Fa la la la la.
Books I gave this Christmas
The latest illustrated Harry Potter, to my daughter, to read together.
The latest Diary of a Wimpy Kid, to my son.
A signed copy of Thick as Thieves, to my sister.
Want by Cindy Pon and Allegedly by Tiffany D. Jackson to my TBTB Secret Santa.
I helped my daughter pick out Death by Toilet Paper and another book that I have temporarily forgotten to give to her cousin.
Born a Crime, to a good friend who has a December birthday.
Bookish Gifts I Received
Unbored Games, for my family from my sister's family. It looks quite good.

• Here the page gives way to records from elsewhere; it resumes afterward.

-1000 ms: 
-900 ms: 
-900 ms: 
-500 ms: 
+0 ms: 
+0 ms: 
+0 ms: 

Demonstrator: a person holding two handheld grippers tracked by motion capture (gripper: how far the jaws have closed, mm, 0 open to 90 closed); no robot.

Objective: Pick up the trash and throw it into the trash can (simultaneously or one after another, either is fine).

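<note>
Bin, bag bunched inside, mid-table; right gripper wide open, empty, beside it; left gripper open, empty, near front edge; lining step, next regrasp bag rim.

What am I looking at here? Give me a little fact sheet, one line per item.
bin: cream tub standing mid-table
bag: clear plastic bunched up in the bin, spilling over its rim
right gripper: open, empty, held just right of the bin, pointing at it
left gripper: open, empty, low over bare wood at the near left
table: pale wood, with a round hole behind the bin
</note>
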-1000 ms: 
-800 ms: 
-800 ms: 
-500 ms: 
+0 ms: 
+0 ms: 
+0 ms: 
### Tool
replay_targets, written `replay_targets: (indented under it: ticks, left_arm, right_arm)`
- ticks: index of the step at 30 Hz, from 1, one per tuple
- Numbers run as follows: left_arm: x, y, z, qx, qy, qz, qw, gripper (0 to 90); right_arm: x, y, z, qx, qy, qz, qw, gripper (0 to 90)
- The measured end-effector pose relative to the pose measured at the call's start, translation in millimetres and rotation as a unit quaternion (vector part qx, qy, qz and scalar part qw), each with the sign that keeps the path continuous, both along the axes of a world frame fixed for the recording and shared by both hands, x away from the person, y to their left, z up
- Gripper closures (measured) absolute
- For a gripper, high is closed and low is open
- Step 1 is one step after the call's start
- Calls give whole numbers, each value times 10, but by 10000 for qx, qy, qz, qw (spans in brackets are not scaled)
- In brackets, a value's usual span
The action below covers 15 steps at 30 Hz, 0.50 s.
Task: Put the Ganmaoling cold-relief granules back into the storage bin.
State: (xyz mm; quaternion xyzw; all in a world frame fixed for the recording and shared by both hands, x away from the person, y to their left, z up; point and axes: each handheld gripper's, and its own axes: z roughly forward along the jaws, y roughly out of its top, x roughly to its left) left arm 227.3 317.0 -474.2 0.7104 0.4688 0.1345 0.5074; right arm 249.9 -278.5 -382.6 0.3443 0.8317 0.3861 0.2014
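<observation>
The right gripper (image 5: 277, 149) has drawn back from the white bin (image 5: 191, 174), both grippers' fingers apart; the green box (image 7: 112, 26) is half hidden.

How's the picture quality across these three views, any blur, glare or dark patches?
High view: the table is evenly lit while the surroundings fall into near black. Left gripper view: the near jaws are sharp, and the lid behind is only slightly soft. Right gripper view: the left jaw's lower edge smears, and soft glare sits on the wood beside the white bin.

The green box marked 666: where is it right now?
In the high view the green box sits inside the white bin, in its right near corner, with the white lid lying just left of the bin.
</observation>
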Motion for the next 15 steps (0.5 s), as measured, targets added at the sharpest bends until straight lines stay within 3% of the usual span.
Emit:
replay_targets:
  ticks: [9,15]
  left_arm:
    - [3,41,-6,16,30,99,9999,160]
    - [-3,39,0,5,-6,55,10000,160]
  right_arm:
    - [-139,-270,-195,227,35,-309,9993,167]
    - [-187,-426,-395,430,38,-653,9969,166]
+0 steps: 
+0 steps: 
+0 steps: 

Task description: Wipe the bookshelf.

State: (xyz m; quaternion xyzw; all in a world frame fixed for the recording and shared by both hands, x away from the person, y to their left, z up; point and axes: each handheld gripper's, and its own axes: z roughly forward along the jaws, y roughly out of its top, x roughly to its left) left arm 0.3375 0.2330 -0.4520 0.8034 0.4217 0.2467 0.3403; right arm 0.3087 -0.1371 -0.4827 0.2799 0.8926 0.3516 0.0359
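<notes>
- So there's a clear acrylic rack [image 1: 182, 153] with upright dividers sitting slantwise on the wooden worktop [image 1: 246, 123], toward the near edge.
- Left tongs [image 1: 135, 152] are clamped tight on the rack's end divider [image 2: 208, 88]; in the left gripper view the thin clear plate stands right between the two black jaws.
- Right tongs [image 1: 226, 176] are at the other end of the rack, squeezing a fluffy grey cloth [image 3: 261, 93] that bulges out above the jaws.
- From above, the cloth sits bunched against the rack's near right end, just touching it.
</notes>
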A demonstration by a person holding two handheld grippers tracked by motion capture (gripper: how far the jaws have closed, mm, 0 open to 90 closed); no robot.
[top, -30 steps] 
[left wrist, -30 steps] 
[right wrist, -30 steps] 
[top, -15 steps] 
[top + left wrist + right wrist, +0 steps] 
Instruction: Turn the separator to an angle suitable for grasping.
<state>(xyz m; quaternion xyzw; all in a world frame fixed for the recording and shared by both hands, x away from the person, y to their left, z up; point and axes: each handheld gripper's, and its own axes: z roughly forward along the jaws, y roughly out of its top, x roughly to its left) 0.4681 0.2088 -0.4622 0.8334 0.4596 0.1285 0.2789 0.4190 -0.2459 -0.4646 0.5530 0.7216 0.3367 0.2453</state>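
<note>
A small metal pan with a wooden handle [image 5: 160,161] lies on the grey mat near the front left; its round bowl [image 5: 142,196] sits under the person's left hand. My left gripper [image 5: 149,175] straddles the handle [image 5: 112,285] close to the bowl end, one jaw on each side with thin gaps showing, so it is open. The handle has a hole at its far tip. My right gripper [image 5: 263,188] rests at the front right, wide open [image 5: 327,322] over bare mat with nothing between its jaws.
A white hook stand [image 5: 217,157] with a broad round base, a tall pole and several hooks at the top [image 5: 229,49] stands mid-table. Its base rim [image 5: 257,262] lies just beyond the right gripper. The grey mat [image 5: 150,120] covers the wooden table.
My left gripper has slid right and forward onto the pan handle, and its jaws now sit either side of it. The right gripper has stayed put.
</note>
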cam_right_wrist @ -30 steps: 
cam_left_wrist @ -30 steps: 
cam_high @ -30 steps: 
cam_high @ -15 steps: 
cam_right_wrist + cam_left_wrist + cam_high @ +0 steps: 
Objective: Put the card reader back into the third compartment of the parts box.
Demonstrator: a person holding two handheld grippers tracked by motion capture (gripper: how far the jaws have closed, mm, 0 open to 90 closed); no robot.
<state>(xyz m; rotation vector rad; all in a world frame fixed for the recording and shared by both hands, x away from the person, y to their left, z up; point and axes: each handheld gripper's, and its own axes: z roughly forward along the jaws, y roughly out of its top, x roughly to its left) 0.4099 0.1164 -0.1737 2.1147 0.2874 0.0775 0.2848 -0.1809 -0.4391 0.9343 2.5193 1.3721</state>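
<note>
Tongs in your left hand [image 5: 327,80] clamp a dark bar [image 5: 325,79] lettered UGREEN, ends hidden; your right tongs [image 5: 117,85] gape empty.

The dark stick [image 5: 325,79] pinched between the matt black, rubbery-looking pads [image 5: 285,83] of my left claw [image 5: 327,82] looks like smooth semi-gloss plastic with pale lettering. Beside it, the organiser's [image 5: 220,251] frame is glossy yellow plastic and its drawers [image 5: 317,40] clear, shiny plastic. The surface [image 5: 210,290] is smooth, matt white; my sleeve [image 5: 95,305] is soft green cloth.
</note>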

A 1946 edition of a Latvian poetry book for exiles, gifted, according to the inscription, to a fifth grade student, from another sister's family.
A book of essays about knitting (including one by Sue Grafton, whom I am truly sad about losing) from my colleague.
This pair of socks, from an old friend. Where do I wear them? Not to school, sadly.
And--grand finale!--the promise of my very own painting of the Oregon bookshelf of my dreams, done by my talented and creative husband.
Very excited about this. Which reminds me, I need to finish knitting him his socks.
Bonus Section: Late December Favorites
Since I wrote up my best-of lists for 2017 I came across two more 5 star gems.
The Language of Thorns
I have loved two of the author's books and been too bored by another to continue that particular series, so I had no idea if I'd love or hate her book of fairy tales told within her fantasy world.
LOVED IT. I really need to make another attempt at the Grisha trilogy, because I've been so blown away by everything else Bardugo has written. These tales are beyond fractured or twisted; she takes familiar stories in entirely new directions, unveiling secrets and hidden truths I never would have imagined. I also loved the illustrations, which grow mysteriously along with the tales.
The Watsons Go To Birmingham--1963
Somehow I always thought this book looked like one of those awkwardly earnest "race" books of my childhood. I also thought, fairly enough, that it would be mostly about the trip to Birmingham, when actually the first 2/3 of the book is a mostly hilarious, sometimes poignant, look at family life in Flint. All of which only highlights the horror of the events in Birmingham. I wonder how much is autobiographical. The brutal older brother seems too intense for a light-hearted fictional family.